A woman told deputies she saw a white SUV “drive recklessly at dangerous speeds” past her on Paseo Nopal before losing sight of the vehicle, according to an arrest warrant affidavit filed in Santa Fe Magistrate Court. The woman said soon after, she saw two children standing near the road and, nearby, a woman’s body on the ground.
Deputies said evidence at the site of the crash showed the SUV driver hit the family as they walked on the shoulder and crashed into some shrubs before fleeing the scene. At the scene, deputies found broken pieces of the SUV along with a cooler and sleeping bag.
Inside the sleeping bag were documents with Mendez’s name on them, according to the affidavit.
The woman told deputies the SUV driver was a man with a bowl-cut-type hair and dark-colored mustache.
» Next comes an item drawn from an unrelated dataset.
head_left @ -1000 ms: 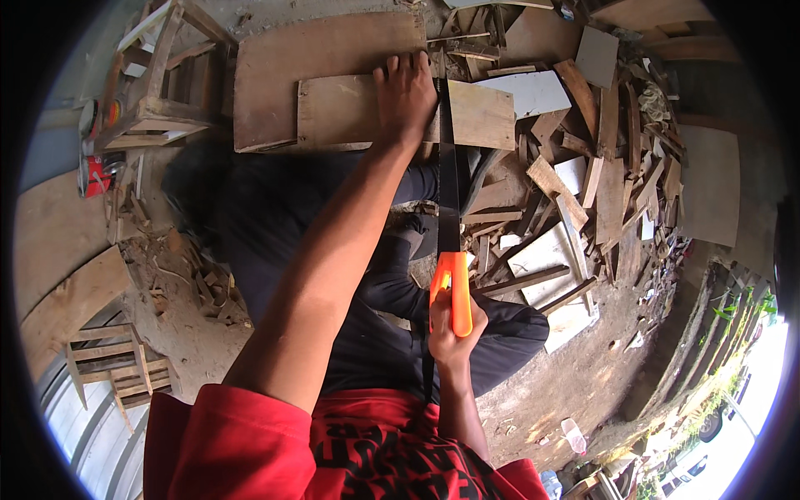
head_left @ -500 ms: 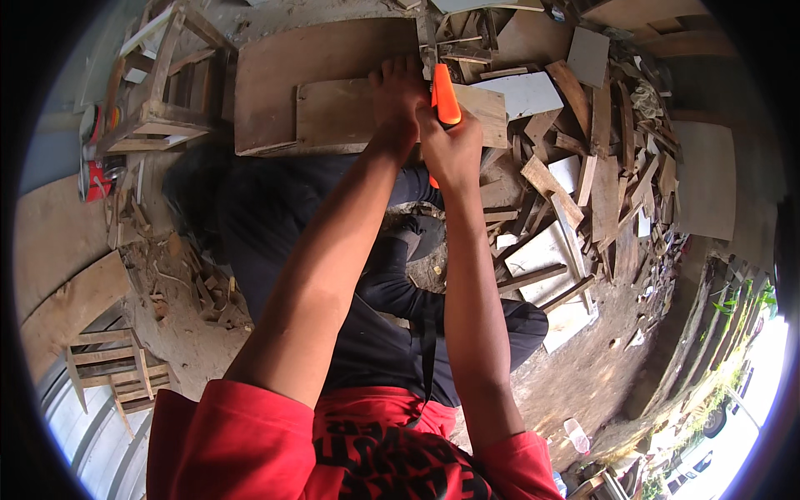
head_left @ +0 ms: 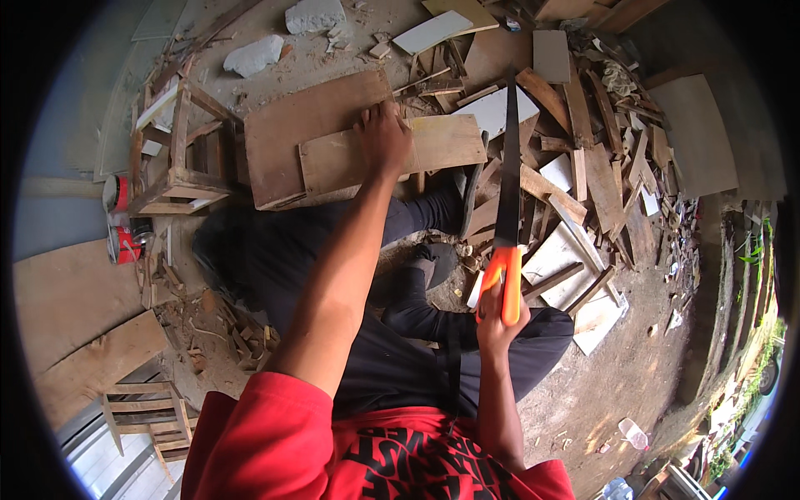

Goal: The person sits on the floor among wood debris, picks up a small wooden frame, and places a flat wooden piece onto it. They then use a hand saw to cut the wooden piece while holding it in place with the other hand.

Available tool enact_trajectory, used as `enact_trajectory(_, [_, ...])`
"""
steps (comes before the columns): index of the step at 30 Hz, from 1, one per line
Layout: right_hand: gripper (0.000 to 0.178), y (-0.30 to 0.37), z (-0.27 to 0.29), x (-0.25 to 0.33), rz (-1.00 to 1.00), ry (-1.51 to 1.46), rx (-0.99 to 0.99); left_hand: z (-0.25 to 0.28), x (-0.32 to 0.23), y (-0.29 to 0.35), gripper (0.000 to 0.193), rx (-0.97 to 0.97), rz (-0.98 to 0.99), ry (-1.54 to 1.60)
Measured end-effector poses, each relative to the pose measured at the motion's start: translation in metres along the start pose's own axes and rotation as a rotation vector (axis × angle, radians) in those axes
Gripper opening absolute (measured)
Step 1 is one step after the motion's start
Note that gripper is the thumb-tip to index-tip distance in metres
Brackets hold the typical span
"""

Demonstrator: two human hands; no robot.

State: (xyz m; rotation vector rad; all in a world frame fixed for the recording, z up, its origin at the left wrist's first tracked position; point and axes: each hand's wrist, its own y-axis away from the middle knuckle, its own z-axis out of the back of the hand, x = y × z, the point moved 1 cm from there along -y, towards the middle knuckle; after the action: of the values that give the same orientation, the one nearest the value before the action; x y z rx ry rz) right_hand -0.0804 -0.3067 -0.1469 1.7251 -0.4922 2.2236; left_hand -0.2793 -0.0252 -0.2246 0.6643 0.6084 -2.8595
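Note:
My right hand (head_left: 502,315) is wrapped round the orange handle of a handsaw (head_left: 509,179). The saw's long dark blade points away from me, to the right of the boards and apart from them. With my left hand (head_left: 386,140) I press down on a narrow wooden plank (head_left: 333,162), fingers curled near its far edge. This plank lies across a wider brown board or box-like wooden support (head_left: 312,104), its right end jutting out past the support. A yellowish mark shows on the plank right of my left hand.
Heaped wood offcuts (head_left: 596,179) spread over the right side. On the left stand a wooden frame stool (head_left: 179,179) and red cans (head_left: 125,243). Pale broken blocks (head_left: 254,56) lie at the far left. My bent legs (head_left: 333,250) are below the boards.
My right hand has drawn the saw back from the plank, toward me and to the right, so its blade now shows whole. My left hand stays on the plank.

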Motion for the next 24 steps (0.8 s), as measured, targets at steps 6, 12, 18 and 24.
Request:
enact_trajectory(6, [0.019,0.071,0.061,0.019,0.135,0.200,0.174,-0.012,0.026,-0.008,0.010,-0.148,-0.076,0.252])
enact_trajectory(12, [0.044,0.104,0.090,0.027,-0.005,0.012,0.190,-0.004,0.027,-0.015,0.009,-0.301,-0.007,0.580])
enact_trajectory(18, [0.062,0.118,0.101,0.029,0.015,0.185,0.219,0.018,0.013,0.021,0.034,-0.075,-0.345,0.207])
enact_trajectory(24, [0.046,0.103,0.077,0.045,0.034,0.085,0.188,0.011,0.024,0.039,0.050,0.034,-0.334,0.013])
Around 10 p.m., an anonymous caller reported a suspicious SUV, with heavy front-end damage, abandoned in a rural area northwest of the city.
Inside the SUV was a case for the sleeping bag found at the scene.
Deputies said the owner of the SUV told deputies he had sold it for $500 to another man three months earlier. Deputies presented a photo array to the previous owner and he identified Mendez as the man who bought the SUV.
The woman who came upon the crash wasn’t certain during a photo array, but told deputies, “I guess the closest to the suspect would be this one” and pointing at the photo of Mendez.
Deputies said they then learned that Mendez’s driver’s license “was invalid because it had been surrendered.”
Online court records show Mendez has a warrant out for his arrest for not paying $264 in fines or showing up to a hearing in a September 2023 traffic case. In that case, Mendez had been ticketed for speeding, not having insurance, registration or a driver’s license.